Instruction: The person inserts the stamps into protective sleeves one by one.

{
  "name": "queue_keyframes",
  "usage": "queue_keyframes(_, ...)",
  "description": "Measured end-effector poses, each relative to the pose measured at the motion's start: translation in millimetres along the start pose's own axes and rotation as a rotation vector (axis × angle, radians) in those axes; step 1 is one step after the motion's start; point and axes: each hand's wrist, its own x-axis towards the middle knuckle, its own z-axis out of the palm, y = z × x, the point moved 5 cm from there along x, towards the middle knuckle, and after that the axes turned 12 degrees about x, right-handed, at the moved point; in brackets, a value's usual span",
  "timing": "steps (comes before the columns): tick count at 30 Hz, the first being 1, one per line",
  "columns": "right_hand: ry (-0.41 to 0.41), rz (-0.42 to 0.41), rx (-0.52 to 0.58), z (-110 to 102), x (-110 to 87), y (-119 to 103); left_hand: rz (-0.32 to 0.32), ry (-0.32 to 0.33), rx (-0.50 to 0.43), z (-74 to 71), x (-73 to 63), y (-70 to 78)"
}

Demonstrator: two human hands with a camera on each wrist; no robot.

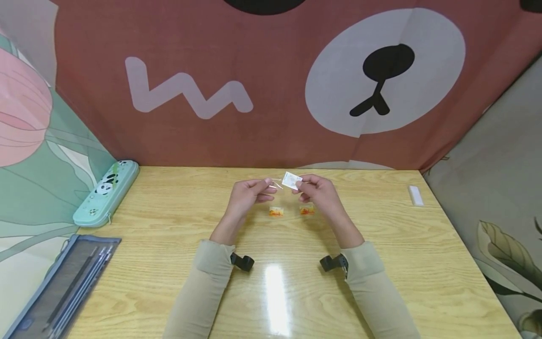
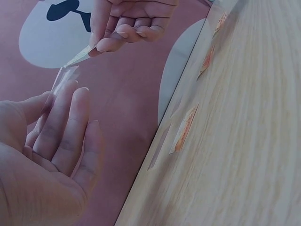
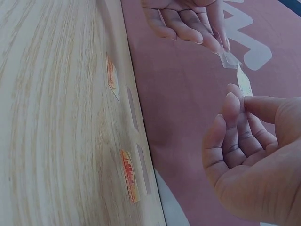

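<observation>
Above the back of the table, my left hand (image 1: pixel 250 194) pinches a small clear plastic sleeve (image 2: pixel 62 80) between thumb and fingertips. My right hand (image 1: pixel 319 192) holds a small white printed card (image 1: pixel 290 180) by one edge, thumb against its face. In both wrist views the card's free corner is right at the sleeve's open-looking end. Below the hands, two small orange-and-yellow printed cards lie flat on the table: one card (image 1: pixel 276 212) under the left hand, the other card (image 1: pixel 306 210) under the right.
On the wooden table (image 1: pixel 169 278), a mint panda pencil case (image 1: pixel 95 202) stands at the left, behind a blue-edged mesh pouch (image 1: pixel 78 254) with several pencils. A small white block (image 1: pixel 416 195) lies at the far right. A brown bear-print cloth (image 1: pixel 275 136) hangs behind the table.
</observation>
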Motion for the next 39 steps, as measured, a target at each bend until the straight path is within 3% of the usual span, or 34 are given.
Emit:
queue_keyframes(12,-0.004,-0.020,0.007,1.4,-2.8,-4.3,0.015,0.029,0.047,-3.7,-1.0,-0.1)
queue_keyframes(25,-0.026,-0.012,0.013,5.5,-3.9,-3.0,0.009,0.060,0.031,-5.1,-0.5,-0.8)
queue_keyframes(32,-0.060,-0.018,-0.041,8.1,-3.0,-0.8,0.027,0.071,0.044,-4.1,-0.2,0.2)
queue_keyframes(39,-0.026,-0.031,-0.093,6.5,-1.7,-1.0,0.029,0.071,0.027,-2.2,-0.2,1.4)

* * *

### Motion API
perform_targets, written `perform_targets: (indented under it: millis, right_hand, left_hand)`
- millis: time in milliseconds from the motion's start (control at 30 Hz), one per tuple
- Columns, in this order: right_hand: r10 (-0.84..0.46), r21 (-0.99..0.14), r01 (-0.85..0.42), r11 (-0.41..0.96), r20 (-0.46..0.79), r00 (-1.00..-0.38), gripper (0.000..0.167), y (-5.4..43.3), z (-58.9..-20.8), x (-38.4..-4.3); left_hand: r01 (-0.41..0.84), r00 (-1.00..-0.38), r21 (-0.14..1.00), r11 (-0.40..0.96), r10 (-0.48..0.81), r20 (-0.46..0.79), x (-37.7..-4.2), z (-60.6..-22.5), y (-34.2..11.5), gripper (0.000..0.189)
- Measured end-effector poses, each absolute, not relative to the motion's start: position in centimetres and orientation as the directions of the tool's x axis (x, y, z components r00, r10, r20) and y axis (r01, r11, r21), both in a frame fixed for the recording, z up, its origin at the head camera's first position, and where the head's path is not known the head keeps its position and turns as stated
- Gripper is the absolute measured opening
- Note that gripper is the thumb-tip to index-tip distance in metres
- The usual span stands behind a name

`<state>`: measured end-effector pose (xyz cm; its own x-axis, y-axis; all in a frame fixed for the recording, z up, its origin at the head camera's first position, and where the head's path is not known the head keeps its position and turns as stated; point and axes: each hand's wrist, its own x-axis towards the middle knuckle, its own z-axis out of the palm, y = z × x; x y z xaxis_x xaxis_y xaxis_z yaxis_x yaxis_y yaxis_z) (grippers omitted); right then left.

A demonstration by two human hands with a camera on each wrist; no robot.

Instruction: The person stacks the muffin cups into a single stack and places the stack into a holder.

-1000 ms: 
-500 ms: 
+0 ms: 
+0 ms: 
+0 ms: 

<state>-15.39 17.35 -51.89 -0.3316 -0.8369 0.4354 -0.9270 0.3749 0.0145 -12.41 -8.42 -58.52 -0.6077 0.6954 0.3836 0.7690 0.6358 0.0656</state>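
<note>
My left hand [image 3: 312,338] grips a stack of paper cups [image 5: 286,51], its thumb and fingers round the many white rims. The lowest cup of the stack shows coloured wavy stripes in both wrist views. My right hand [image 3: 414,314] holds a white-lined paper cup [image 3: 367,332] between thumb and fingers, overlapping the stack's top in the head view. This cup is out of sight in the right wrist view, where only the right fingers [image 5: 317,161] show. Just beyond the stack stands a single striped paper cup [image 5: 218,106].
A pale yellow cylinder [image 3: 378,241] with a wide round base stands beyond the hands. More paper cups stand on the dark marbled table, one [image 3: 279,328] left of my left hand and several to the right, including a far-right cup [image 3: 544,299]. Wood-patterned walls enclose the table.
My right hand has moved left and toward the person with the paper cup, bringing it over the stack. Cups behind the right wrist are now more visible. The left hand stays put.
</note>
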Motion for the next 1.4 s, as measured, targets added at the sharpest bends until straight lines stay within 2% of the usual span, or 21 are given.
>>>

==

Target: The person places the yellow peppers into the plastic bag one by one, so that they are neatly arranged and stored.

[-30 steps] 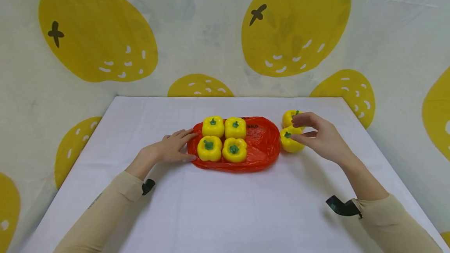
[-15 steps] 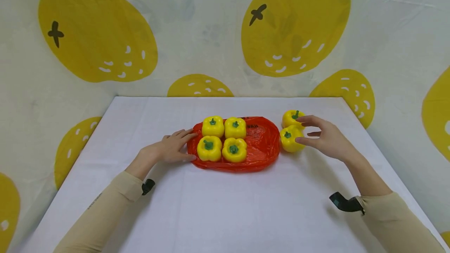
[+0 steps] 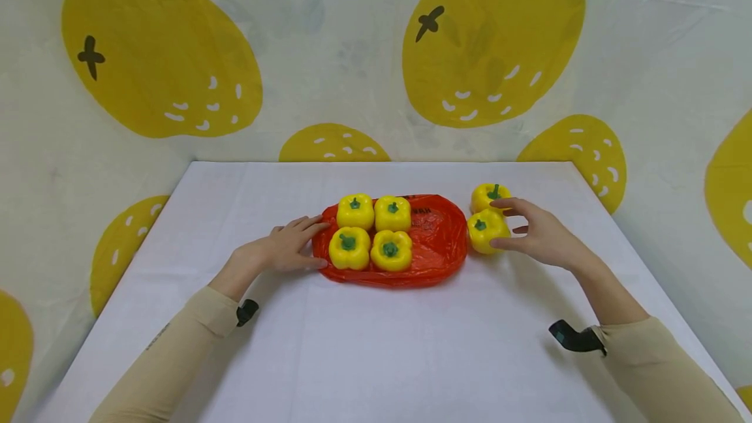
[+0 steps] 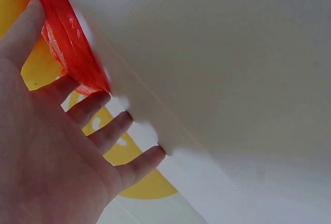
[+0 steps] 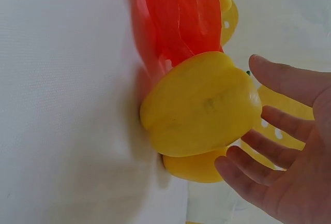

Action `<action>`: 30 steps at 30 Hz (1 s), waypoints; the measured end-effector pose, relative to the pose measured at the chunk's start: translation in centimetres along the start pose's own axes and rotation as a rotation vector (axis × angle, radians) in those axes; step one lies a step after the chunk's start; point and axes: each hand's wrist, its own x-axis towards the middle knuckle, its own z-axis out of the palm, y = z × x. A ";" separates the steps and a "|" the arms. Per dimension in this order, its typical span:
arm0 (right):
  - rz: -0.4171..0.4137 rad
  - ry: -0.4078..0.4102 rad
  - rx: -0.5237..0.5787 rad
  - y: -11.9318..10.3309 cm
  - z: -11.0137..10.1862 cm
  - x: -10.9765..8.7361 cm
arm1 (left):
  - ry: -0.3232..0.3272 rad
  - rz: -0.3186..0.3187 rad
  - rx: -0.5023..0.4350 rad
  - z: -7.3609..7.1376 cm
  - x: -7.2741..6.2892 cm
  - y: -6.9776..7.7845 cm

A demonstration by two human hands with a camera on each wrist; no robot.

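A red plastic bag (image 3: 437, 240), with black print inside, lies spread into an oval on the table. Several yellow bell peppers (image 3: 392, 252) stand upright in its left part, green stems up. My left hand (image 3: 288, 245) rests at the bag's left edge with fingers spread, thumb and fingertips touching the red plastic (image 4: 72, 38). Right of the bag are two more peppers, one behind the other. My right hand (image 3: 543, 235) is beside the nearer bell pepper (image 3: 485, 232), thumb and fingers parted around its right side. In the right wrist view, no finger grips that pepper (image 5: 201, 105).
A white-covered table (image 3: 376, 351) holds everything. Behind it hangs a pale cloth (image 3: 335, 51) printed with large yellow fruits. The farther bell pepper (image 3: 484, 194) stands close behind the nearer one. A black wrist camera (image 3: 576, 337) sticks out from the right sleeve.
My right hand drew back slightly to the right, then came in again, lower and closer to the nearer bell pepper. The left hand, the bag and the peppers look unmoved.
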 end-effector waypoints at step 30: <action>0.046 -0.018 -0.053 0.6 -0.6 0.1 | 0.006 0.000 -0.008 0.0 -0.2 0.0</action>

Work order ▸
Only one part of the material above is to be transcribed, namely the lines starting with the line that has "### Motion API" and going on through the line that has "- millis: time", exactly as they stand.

Exercise answer ▸
### Motion API
perform_targets, written `perform_targets: (indented under it: millis, right_hand, left_hand)`
- millis: time in milliseconds from the motion's start (control at 30 Hz), one per tuple

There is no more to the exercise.